Should we provide training to participants ahead of time? This RFD provides links to key resources. Responders are encouraged to familiarize themselves with these before starting! Formal training would be great, but that's its own large project. People are being thrown into incident response today, and we hope that having this exercise even without prior training would be a major help.
What level of time pressure is part of this exercise? Incident response always involves resolving tension between restoring service quickly and fully root-causing the problem. In general, we bias towards understanding (but we use practices that avoid having to compromise -- that's why core files and being able to remove instances from service for debugging are so important). That's especially true in these practice sessions. It's more important to learn how to understand the problem completely and fix it robustly than to restore service quickly. However, the practice should not be treated as an unbounded debugging activity. It should be all-responders-on-deck while the incident is ongoing, and time-to-recovery should be minimized as much as possible.

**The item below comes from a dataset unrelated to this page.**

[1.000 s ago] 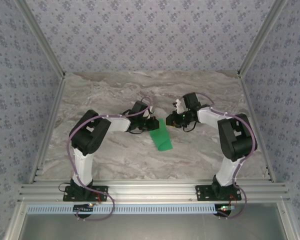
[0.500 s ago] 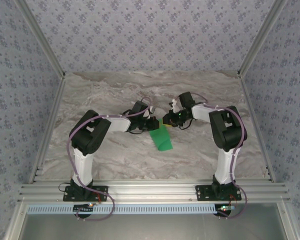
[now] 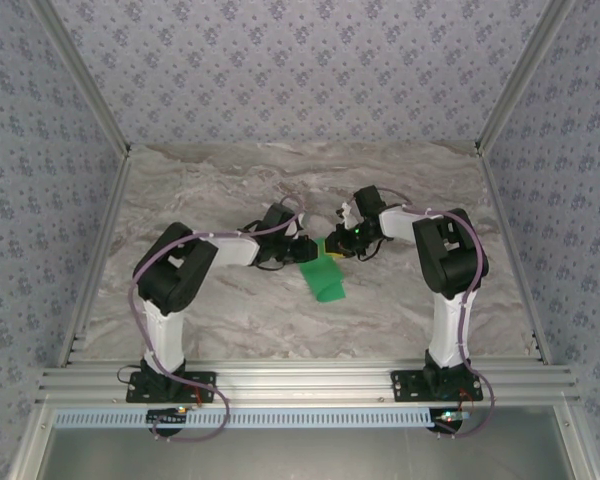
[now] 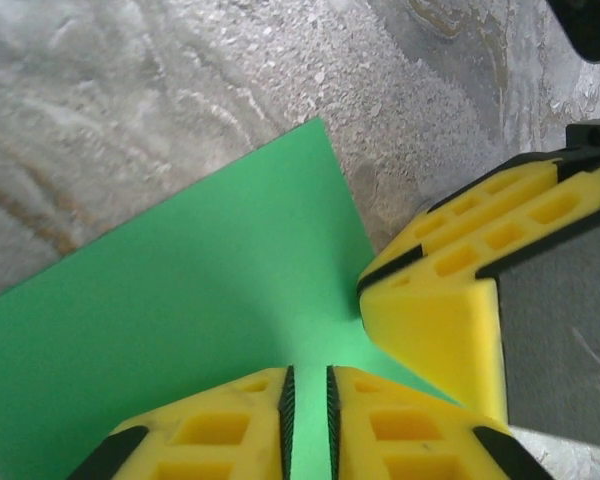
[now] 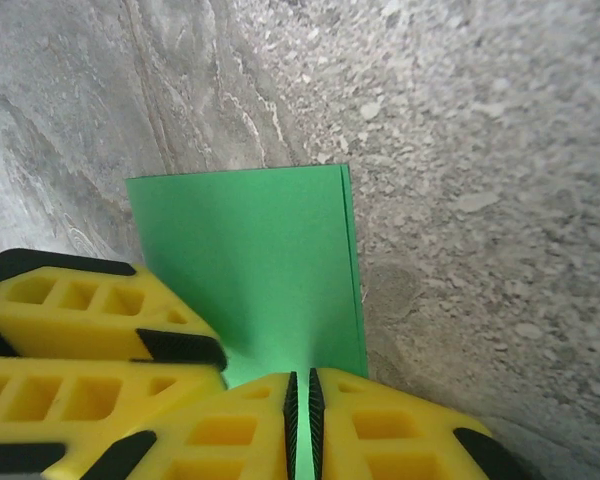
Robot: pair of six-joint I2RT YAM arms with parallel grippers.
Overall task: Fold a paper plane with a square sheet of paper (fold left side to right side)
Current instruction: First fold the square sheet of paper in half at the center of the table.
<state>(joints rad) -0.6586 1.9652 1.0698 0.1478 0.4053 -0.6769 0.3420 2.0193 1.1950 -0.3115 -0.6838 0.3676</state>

What about operational prerequisites? Debugging in staging leaves out some of the mechanical prerequisites that are required when people debug production instances:
- credentials for the Ops VPN
- credentials for the Ops LDAP server used for logging into headnodes
- Duo setup (two-factor-auth)
- hostnames for headnodes
To address this without adding all these mechanisms to the engineering staging environment, we will require that responders have set all this up in order to even sign up for a practice session.

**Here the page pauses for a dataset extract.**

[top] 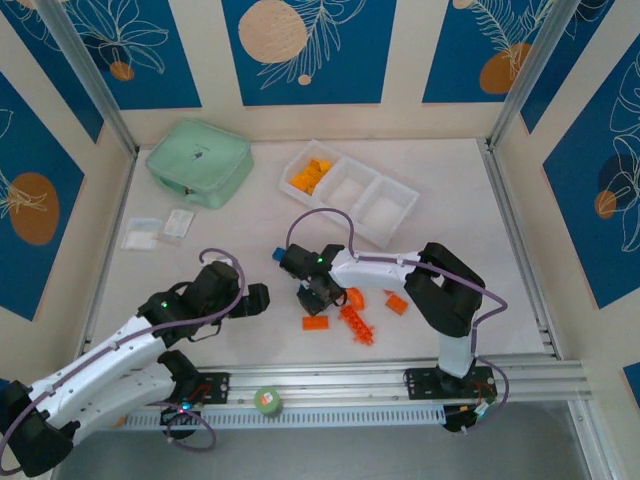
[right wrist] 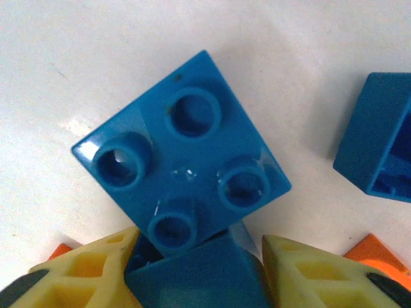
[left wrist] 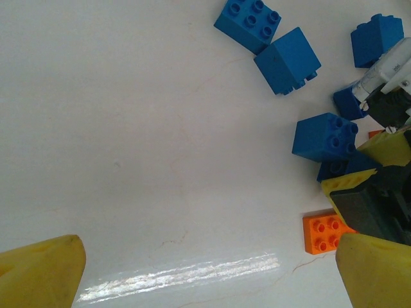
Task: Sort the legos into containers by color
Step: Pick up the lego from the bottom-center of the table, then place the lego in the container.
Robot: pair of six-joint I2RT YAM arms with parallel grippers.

Do we want to be able to re-use the same problems for multiple groups? It seems like this might be pretty useful, particularly as we onboard new people. If so, how do we keep people from finding the resolutions before their turn at practice?
Are there other Manta deployments in which we could do this? It needs to be an environment that we can pretty much wreck for an extended period. It basically needs to be a multi-DC deployment. It might not be a bad idea if it required the Ops VPN + Duo in order to access it.
- Surprise times
- Doing it as a Code Blue
- Coordinating with support to notify stakeholders
- More detailed postmortem reports
Documentation:
- Manta Operator's Guide. There are several specific sections around locating components, accessing them, translating between various ids, locating objects, and so on.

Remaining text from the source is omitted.